Goal of the exercise | What you give back should match the listing word for word.
Material provided START
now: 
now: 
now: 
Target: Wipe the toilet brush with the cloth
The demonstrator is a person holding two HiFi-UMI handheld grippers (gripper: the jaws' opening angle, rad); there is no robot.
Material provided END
Answer space |
now: 
now: 
now: 
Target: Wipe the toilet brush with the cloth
The demonstrator is a person holding two HiFi-UMI handheld grippers (gripper: the jaws' opening angle, rad); there is no robot.

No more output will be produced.